### TASK BRIEF
The answer must reproduce the listing exactly, with every picture left out.

### RECORDED INFORMATION
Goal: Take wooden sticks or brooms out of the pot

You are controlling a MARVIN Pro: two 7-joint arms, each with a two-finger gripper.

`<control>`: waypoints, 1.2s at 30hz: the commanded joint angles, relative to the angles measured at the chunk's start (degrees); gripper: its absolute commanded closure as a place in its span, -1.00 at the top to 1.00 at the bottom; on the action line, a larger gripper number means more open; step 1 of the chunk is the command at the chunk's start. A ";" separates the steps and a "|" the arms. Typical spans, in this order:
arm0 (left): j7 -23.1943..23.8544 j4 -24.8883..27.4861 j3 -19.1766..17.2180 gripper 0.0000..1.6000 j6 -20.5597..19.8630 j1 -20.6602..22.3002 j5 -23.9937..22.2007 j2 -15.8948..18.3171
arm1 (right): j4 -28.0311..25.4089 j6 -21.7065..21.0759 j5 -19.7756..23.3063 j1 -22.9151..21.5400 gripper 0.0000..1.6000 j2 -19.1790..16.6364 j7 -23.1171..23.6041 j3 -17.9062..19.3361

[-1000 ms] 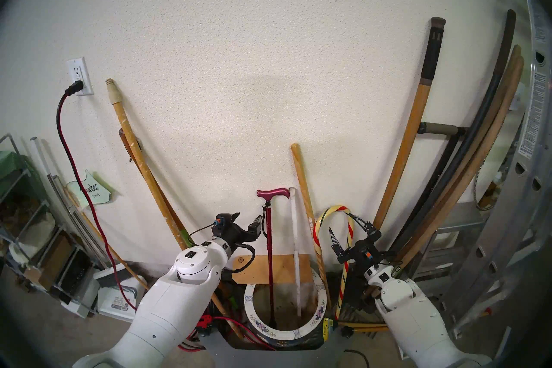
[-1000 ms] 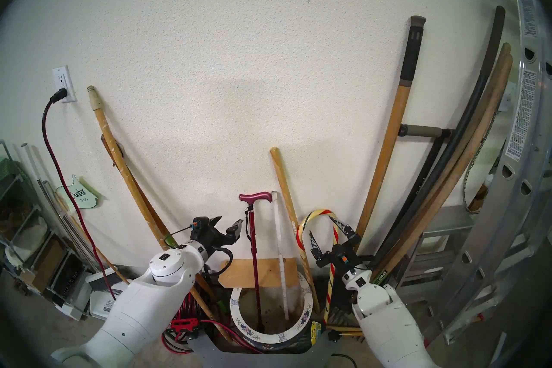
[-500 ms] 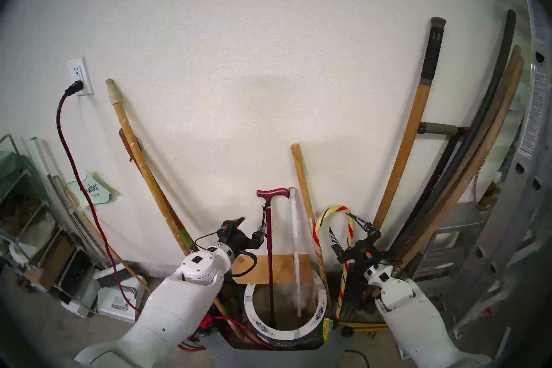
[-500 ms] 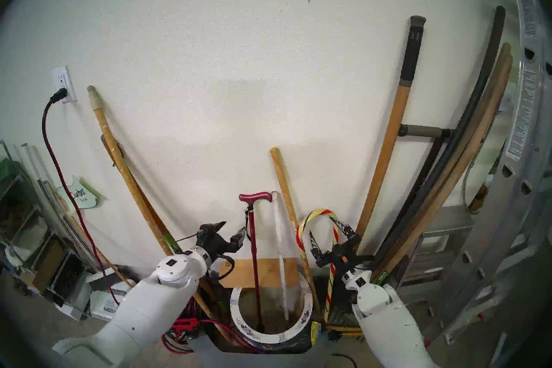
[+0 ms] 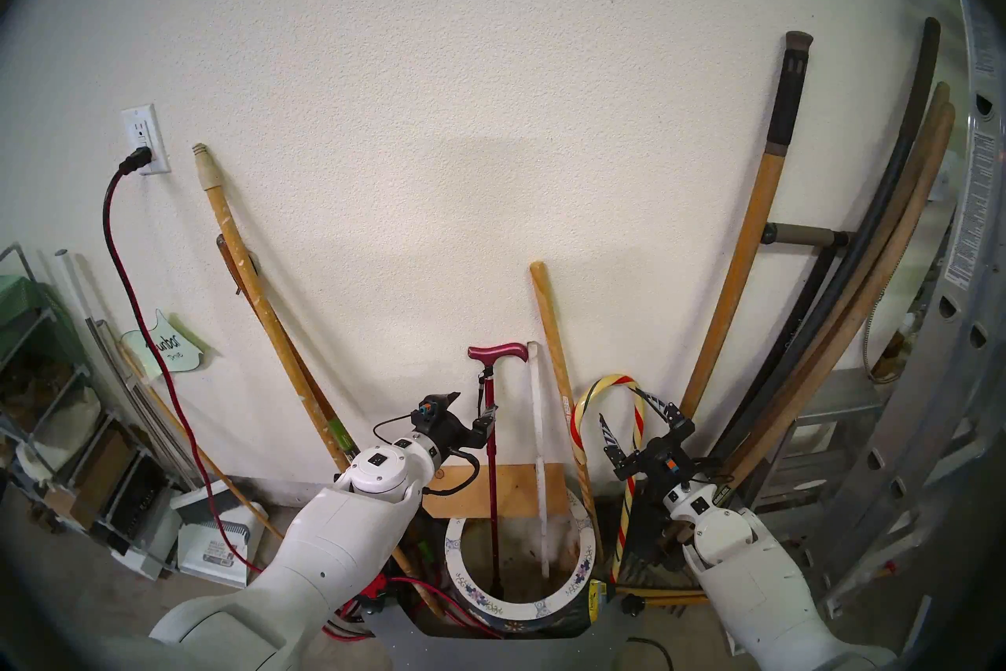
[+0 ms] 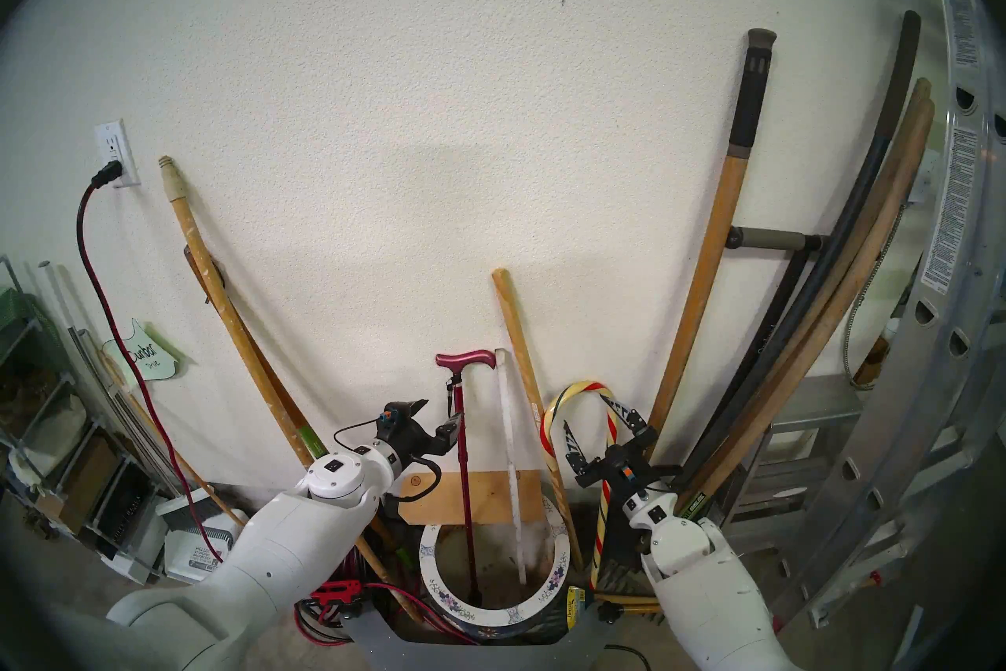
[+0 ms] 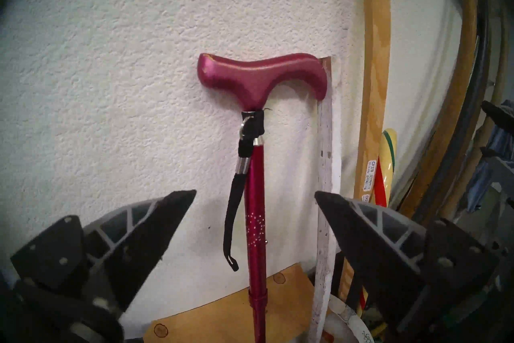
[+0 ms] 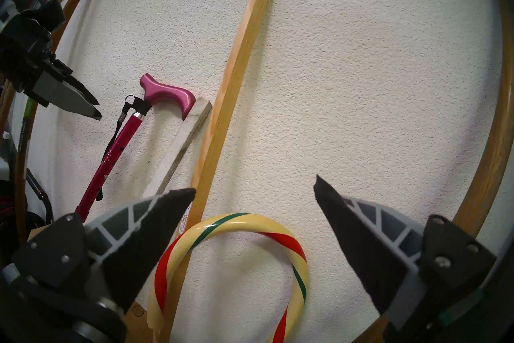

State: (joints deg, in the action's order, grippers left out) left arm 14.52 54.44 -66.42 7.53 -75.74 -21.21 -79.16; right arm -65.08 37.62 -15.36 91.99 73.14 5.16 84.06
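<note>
Both sets of jaws stand wide open and grip nothing. The left jaws [image 5: 469, 409] have come forward and down toward the cane [image 5: 494, 457]: a second ago they hung clear to its left, now the nearer fingertip sits just beside the shaft below the handle, and in the left wrist view the shaft runs up between the fingertips [image 7: 178, 199]. The closing grasp looks like the next step, so no stick is out on this arm's account yet. The right jaws [image 5: 638, 415] have not shifted; the candy cane [image 5: 631, 463] rises between them, its foot outside the pot [image 5: 522, 610]. The cane and the white slat [image 5: 539, 463] stand inside the pot. The room is a garage corner: white wall [image 5: 490, 109], ladder [image 5: 925, 435], concrete floor [image 5: 81, 599], leaning tool handles [image 5: 256, 294], wall outlet [image 5: 142, 139].
</note>
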 commanded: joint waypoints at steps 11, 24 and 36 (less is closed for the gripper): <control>1.80 -11.71 0.94 1.00 3.25 8.38 0.44 -4.39 | -0.17 -0.07 -0.12 -0.05 1.00 -0.18 0.16 -0.11; 2.20 -22.29 0.76 1.00 6.69 14.07 0.12 -7.54 | -0.16 -0.07 -0.11 -0.06 1.00 -0.19 0.15 -0.13; 2.47 -33.12 1.18 1.00 10.15 19.37 0.57 -10.77 | -0.15 -0.06 -0.09 -0.06 1.00 -0.20 0.15 -0.14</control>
State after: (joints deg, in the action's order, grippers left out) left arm 17.27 25.81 -65.67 15.58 -60.46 -21.14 -87.24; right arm -65.08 37.62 -15.30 91.97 73.10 5.17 83.99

### WRITTEN ANSWER
Goal: Take wooden sticks or brooms out of the pot

You are controlling a MARVIN Pro: two 7-joint arms, each with a two-finger gripper.

`<control>`: waypoints, 1.2s at 30hz: the commanded joint angles, relative to the angles measured at the chunk's start (degrees); gripper: its absolute commanded closure as a place in its span, -1.00 at the top to 1.00 at the bottom; on the action line, a larger gripper number means more open; step 1 of the chunk is the command at the chunk's start. A ";" separates the steps and a "|" the arms. Typical spans, in this order:
arm0 (left): j7 -23.1943..23.8544 j4 -24.8883..27.4861 j3 -19.1766..17.2180 gripper 0.0000..1.6000 j6 -20.5597..19.8630 j1 -20.6602..22.3002 j5 -23.9937..22.2007 j2 -15.8948..18.3171
arm1 (right): j4 -28.0311..25.4089 j6 -21.7065..21.0759 j5 -19.7756..23.3063 j1 -22.9151..21.5400 gripper 0.0000..1.6000 j2 -19.1790..16.6364 j7 -23.1171..23.6041 j3 -17.9062..19.3361

[-1000 ms] 
[-1000 ms] 
[-500 ms] 
[-500 ms] 
[+0 ms] 
[+0 ms] 
[+0 ms] 
[+0 ms] 

State: (joints deg, in the action's order, grippers left out) left arm 14.52 54.44 -66.42 7.53 -75.74 -21.21 -79.16; right arm -65.08 37.62 -15.36 91.99 73.14 5.16 84.06
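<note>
Both sets of jaws stand wide open and grip nothing. The left jaws [image 5: 469, 409] have come forward and down toward the cane [image 5: 494, 457]: a second ago they hung clear to its left, now the nearer fingertip sits just beside the shaft below the handle, and in the left wrist view the shaft runs up between the fingertips [image 7: 178, 199]. The closing grasp looks like the next step, so no stick is out on this arm's account yet. The right jaws [image 5: 638, 415] have not shifted; the candy cane [image 5: 631, 463] rises between them, its foot outside the pot [image 5: 522, 610]. The cane and the white slat [image 5: 539, 463] stand inside the pot. The room is a garage corner: white wall [image 5: 490, 109], ladder [image 5: 925, 435], concrete floor [image 5: 81, 599], leaning tool handles [image 5: 256, 294], wall outlet [image 5: 142, 139].
</note>
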 commanded: joint waypoints at steps 11, 24 and 36 (less is closed for the gripper): <control>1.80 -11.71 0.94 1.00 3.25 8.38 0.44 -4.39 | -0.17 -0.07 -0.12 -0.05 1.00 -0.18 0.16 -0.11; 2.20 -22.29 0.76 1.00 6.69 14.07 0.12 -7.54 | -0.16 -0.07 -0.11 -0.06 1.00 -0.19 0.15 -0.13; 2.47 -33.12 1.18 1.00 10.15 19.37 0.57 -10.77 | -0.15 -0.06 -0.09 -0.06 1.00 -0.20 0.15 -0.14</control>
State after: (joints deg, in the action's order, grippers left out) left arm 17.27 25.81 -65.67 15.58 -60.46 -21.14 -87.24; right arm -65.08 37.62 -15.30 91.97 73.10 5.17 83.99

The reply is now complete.